Good news! The Red Lion restaurant made it through the great deluge of 2013.
“People don’t realize it, but we’re 50 feet above Boulder Creek,” owner Chris Mueller told me. As a result, the 50-year-old restaurant in Boulder Canyon is safe and dry. It was closed, however, for nearly a month because Boulder Canyon didn’t open until Oct. 7.
As for Boulder and CU, they’re standing tall but soggy. I spent a couple days driving around Boulder trying to size up just what happened after Mom Nature dumped 18 inches of rain on the city from Sept. 9-16.
It was a hell of a flood but not the flood Boulder had been expecting. Boulder has always assumed that “the big one” would be a “100-year” or worse flood on Boulder Creek. A “100-year” flood is a flood that has a 1 percent chance of happening in any given year. In a “100-year” flood Boulder Creek would flow at 11,500 cubic feet per second (cfs).
The peak flow during this year’s flood was 5,300 cfs, which is a “25-year” flood by Boulder Creek standards.
There was some flooding near the creek’s banks, but Pearl Street and downtown Boulder dodged the bullet.
The real flooding was caused by the small creeks. Gregory Gulch, Bear Creek in south Boulder and Four Mile Canyon Creek in north Boulder jumped their banks big time. Their flooding probably was up to the 100-year-flood level or more.

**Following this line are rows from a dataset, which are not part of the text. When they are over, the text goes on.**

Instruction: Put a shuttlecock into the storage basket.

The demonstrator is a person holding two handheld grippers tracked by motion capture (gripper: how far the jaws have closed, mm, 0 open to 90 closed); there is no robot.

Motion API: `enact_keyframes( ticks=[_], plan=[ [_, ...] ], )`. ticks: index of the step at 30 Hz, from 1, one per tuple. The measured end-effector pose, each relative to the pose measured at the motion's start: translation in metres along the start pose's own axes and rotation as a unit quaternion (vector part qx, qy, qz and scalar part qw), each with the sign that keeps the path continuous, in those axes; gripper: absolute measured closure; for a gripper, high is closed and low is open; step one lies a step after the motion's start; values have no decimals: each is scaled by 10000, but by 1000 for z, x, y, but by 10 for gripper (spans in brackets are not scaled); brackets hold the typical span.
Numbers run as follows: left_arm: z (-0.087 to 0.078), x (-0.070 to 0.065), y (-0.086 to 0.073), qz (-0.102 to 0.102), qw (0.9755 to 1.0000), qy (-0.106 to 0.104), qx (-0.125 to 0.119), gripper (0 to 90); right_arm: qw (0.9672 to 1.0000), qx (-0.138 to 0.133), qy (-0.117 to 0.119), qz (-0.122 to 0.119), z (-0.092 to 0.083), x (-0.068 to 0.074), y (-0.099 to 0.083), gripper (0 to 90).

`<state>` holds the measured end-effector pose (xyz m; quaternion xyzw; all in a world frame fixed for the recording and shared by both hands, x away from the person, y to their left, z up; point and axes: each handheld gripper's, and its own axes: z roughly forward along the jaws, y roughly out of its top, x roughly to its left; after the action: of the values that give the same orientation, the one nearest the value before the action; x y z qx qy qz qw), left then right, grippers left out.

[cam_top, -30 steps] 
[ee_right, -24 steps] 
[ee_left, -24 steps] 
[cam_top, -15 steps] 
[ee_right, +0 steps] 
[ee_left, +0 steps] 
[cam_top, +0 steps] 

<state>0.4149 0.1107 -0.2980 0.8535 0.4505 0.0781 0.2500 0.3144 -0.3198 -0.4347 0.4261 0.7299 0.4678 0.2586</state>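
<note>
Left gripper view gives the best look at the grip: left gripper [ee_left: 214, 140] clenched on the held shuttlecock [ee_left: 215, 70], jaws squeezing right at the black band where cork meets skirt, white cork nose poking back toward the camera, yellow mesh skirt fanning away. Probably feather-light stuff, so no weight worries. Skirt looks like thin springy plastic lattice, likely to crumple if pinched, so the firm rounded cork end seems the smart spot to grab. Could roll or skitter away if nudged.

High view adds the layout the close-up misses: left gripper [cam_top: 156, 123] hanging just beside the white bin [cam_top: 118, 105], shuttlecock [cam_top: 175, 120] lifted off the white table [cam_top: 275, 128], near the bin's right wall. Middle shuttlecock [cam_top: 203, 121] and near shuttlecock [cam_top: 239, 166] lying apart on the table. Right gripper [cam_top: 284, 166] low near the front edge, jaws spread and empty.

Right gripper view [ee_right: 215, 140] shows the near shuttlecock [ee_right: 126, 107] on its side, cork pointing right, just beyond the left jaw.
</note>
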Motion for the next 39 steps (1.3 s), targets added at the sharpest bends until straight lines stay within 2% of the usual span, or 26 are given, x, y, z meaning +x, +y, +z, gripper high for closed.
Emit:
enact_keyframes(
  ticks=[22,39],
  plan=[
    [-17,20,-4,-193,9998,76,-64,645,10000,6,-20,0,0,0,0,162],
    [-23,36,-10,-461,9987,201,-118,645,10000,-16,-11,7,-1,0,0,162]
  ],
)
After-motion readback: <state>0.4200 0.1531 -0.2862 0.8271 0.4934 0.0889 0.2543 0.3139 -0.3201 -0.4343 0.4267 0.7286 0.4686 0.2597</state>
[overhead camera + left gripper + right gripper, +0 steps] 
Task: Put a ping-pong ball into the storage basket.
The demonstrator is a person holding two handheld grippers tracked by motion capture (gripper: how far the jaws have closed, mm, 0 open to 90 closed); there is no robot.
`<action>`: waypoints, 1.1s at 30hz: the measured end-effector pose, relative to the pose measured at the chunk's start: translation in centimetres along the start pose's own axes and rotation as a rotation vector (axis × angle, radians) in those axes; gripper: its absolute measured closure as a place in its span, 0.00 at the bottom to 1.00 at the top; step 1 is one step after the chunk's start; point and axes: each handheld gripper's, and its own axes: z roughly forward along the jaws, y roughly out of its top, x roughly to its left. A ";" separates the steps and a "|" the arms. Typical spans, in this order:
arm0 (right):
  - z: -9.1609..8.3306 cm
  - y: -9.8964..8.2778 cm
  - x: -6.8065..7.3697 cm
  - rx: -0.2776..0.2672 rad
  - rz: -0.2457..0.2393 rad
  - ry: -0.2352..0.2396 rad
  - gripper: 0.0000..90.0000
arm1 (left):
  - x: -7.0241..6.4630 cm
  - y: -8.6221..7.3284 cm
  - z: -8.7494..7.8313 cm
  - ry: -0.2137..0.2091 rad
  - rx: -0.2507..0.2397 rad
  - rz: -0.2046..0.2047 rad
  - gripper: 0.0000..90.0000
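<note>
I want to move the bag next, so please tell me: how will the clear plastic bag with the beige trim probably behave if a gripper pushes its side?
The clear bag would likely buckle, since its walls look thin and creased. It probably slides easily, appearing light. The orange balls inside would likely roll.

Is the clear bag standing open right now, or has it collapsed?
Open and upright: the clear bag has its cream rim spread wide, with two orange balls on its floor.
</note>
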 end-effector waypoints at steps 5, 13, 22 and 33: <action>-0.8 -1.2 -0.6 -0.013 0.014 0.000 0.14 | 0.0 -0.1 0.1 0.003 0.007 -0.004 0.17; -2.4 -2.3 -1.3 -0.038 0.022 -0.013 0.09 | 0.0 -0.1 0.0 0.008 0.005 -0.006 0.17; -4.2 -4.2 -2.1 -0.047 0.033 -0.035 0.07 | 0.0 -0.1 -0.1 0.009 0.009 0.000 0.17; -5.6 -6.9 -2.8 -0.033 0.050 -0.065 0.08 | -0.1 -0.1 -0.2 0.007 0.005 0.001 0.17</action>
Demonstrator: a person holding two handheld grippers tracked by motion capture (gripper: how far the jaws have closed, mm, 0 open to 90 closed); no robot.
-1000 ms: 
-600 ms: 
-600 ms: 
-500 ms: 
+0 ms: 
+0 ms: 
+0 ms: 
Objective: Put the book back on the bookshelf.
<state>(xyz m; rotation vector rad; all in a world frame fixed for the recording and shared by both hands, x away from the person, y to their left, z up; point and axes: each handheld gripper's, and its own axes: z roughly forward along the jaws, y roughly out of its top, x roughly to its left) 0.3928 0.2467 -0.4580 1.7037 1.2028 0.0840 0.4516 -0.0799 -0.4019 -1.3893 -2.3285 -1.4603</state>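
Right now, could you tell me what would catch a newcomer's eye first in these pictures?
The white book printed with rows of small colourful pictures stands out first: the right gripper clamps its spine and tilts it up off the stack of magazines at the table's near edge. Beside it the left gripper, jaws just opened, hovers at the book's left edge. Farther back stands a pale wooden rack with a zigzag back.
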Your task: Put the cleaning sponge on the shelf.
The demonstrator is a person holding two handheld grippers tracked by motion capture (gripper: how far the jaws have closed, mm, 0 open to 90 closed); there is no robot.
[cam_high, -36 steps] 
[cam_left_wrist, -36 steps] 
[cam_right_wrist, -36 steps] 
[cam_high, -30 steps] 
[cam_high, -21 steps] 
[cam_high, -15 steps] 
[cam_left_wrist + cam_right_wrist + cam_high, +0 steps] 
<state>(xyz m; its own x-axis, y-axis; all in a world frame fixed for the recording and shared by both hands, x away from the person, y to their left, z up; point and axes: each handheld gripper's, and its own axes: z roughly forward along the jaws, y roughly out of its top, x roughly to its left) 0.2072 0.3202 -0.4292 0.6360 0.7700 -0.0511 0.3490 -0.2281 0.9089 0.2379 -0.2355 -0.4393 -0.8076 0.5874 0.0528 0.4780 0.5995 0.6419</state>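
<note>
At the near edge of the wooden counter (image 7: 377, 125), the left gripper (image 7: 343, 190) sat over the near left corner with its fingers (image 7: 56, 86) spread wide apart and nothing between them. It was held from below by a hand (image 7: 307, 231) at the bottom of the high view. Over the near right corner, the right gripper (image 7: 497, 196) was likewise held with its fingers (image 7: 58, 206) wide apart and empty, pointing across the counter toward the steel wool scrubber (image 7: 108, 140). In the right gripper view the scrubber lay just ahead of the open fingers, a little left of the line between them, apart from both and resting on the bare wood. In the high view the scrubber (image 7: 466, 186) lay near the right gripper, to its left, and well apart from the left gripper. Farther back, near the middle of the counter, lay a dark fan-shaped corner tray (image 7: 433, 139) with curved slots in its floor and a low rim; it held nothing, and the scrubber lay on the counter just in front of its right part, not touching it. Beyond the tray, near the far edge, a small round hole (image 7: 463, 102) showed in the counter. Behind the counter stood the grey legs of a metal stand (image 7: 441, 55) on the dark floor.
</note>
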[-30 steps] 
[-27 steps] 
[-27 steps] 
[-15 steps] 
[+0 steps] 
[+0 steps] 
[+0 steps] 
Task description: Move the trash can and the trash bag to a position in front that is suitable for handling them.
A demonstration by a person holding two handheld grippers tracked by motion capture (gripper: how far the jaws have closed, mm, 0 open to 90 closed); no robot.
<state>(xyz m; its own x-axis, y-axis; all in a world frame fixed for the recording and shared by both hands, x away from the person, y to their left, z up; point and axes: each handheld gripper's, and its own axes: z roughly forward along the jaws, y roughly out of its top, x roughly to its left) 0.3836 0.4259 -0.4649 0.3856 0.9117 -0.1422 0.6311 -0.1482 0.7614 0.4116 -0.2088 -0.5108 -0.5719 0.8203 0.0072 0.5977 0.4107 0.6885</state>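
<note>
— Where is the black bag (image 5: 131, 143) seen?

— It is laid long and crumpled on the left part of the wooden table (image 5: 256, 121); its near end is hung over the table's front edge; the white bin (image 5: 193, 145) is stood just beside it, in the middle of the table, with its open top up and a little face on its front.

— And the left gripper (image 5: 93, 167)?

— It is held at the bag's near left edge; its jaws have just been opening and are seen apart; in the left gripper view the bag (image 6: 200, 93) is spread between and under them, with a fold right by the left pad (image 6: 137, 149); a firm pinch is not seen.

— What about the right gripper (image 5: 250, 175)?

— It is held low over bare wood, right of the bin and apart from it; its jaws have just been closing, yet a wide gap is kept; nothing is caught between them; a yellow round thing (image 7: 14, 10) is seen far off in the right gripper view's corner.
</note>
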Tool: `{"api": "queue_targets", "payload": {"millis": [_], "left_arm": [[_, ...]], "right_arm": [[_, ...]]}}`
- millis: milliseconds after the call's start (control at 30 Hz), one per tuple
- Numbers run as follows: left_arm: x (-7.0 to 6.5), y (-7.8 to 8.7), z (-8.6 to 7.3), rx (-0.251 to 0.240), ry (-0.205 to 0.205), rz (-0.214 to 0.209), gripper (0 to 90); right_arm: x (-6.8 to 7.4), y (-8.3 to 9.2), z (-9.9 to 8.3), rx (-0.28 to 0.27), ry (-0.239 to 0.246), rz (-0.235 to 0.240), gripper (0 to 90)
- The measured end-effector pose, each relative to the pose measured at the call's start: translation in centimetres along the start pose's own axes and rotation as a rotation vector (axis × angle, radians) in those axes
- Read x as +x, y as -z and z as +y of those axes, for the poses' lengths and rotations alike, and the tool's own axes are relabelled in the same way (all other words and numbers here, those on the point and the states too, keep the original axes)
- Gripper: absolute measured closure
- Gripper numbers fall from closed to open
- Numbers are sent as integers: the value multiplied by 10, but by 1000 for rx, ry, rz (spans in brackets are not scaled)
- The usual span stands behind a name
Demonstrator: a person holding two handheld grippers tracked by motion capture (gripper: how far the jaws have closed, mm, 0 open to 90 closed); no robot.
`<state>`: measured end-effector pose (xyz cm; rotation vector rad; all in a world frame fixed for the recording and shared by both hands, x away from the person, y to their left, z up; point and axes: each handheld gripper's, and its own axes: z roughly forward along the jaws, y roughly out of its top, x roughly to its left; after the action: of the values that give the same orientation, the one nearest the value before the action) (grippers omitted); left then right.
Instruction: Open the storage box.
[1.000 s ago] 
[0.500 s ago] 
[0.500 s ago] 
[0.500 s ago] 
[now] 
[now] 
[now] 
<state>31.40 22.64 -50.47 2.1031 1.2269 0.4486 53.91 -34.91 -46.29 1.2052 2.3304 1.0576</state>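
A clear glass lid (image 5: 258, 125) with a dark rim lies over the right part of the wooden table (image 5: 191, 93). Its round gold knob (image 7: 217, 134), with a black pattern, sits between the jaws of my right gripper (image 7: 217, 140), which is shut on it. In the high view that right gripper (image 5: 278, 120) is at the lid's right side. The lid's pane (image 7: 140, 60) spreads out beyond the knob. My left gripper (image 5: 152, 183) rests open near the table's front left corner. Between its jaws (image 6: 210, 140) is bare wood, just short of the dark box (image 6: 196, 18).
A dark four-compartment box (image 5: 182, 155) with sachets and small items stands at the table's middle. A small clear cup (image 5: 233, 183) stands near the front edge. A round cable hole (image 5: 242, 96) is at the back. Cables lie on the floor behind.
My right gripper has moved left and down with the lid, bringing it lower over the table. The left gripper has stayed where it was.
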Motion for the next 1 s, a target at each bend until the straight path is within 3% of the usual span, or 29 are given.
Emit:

In addition, the pounding rain that soaked Boulder for hours cascaded down streets and into hundreds of homes, often in particularly obnoxious ways. Water got into the city’s sanitary sewers and flooded into homes from drains and toilets.
A guy living around 8th and College told me his toilet gushed for three hours and left 18 inches of water in his basement.
But the damage was hit and miss. I found CU-Boulder 2001 Nobel laureate Eric Cornell and his wife and daughters clearing sand off their sidewalk and parking strip. They were lucky. They live close to Gregory Gulch but hardly any water got in the house.
I only saw one building that was destroyed — an office building at 100 Arapahoe that housed Talmey-Drake Research & Strategy, a polling company founded by former CU student body president Paul Talmey (A&S’67, MBA’78). A landslide swept down Flagstaff and collapsed it.
As for CU. About 25 percent of campus buildings had minor flooding; almost everything was open for business in less than a week. Compared to the devastation in Jamestown and Lyons, Boulder and CU were incredibly lucky. This time.